Five years ago this week, John Mearsheimer and I published The Israel Lobby in the London Review of Books. Our goal in writing the article (and subsequent book) was to break the taboo on discussions of the lobby's impact on U.S. foreign policy and to transform it into a topic that people could talk about openly and calmly. Because we believed the "special relationship" that the lobby had promoted was harmful to the United States and Israel (not to mention the Palestinians), we hoped that a more open discourse on this topic would move U.S. Middle East policy in a direction that would be better for almost everyone.
Did we succeed?
There's little question that the article and book opened up discussion, aided by the efforts of a number of other people and by developments in the region (alas, most of them unfortunate). We also owe a debt of gratitude to our more virulent critics, whose efforts to misrepresent our work and portray us as anti-Semites merely confirmed many of our key points. We weren't surprised by these responses, but it was disappointing to see so much of the initial discussion focus on these bogus charges, instead of our actual arguments. (For academic evaluations of the work, see here and here; for our responses, see here and here.)
Yet despite these distractions, discussions of the lobby and its impact have moved from the fringes of U.S. discourse to the mainstream. Today, one can read or watch people from Jon Stewart to Andrew Sullivan to Glenn Greenwald to David Remnick to Nicholas Kristof acknowledging the lobby's role in shaping U.S. Middle East policy. Editorials in mainstream papers like the New York Times or the Los Angeles Times call for the U.S. government to adopt a tougher approach toward the Israeli government. More and more news stories on U.S. Middle East policy refer to the "Israel lobby" as a serious political force, and not always in flattering terms. Even hard-line neoconservatives like David Frum now acknowledge the power of groups in the lobby, as in Frum's recent complaint that Sarah Palin failed to appreciate the political benefits she could gain by choosing to visit Israel under the auspices of the Republican Jewish Coalition, instead of going on her own. Of course, our book and article are surely not the only reason for this shift in discourse, but we probably played a role.
When we wrote the book, we also hoped that our work would provoke some soul-searching among "pro-Israel" individuals and groups in the United States, and especially those found in the American Jewish community. Why? Because interest-group politics are central to American democracy, and the most obvious way to shift U.S. policy on this issue would be to alter the attitudes and behavior of the interest groups that care most about it and exert the greatest influence over U.S. behavior.
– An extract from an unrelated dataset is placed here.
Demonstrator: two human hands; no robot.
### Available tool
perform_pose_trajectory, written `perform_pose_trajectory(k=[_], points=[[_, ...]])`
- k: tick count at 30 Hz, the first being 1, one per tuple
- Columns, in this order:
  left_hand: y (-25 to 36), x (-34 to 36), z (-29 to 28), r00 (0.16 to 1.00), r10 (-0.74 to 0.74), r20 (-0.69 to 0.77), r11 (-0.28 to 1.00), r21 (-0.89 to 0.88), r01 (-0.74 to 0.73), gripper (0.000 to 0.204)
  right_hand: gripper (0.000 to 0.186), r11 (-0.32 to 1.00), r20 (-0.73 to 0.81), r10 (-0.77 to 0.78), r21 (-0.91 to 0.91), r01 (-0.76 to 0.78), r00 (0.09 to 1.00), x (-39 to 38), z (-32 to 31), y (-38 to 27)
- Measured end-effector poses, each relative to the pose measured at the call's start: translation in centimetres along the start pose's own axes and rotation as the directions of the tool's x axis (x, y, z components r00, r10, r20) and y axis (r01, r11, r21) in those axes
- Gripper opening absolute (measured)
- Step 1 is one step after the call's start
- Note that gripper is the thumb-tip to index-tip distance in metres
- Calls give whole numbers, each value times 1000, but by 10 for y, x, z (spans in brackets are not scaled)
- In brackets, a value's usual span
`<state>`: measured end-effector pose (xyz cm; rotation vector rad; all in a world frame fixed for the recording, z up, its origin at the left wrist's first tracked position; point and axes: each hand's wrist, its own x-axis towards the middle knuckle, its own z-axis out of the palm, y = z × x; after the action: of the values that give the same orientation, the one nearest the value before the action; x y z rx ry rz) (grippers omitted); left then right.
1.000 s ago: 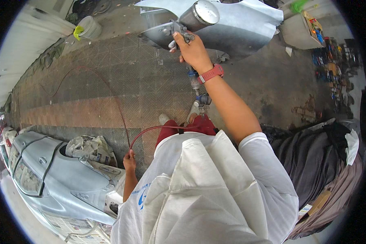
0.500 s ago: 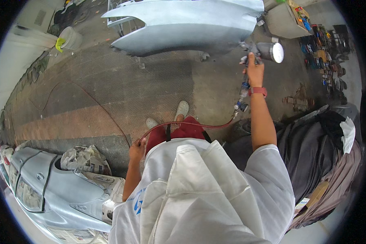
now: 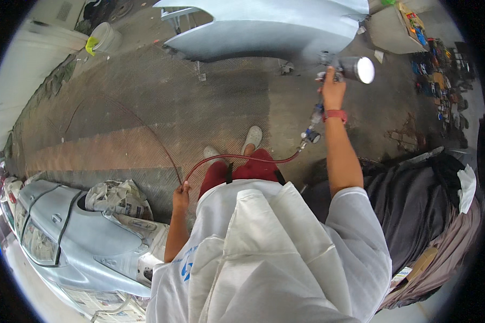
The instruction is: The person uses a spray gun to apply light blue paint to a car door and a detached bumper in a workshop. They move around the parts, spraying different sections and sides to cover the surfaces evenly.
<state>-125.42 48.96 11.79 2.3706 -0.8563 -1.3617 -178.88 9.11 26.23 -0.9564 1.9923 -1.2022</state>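
At the right end of a pale silver-grey fender panel, my right hand grips a spray gun with a cylindrical metal cup. A faint haze hangs around the gun head. Below its handle, a filter and gauge connect to a red air hose. My left hand is closed on that hose beside my left thigh. The hose loops across my legs and trails over the floor to the far left.
Lower left: a silver car body masked with newspaper. Lower right: dark draped cloth. A white bucket stands upper left, a box with bottles upper right, and scattered tools along the right wall.
Since a second ago, my right hand and the gun have moved right from the fender's left-middle to its right end, apart from some view shift. My left hand still holds the hose.
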Motion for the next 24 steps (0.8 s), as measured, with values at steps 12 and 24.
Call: perform_pose_trajectory(k=[12,24], points=[[-105,-55,-75,861,-475,-180,829,-420,370,60,50,920,426,-371,47,390,825,-208,250,-99],[-50,-14,-15,990,-139,-31,990,-8,138,60,38,994,373,-89,-26,106,923,-121,102,-7]])
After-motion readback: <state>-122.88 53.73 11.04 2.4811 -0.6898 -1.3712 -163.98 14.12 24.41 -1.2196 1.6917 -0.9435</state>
Indeed, we explicitly said in the book that what was needed was a "new Israel lobby," one that would advocate policies that were actually in Israel's long-term interest (and would be more aligned with U.S. interests too). The problem, we emphasized repeatedly, was not the existence of a powerful interest group focused on these issue; the problem was that it was dominated by individuals and organizations whose policy preferences were wrongheaded. A powerful "pro-Israel" interest group that favored smart policies would be wholly desirable.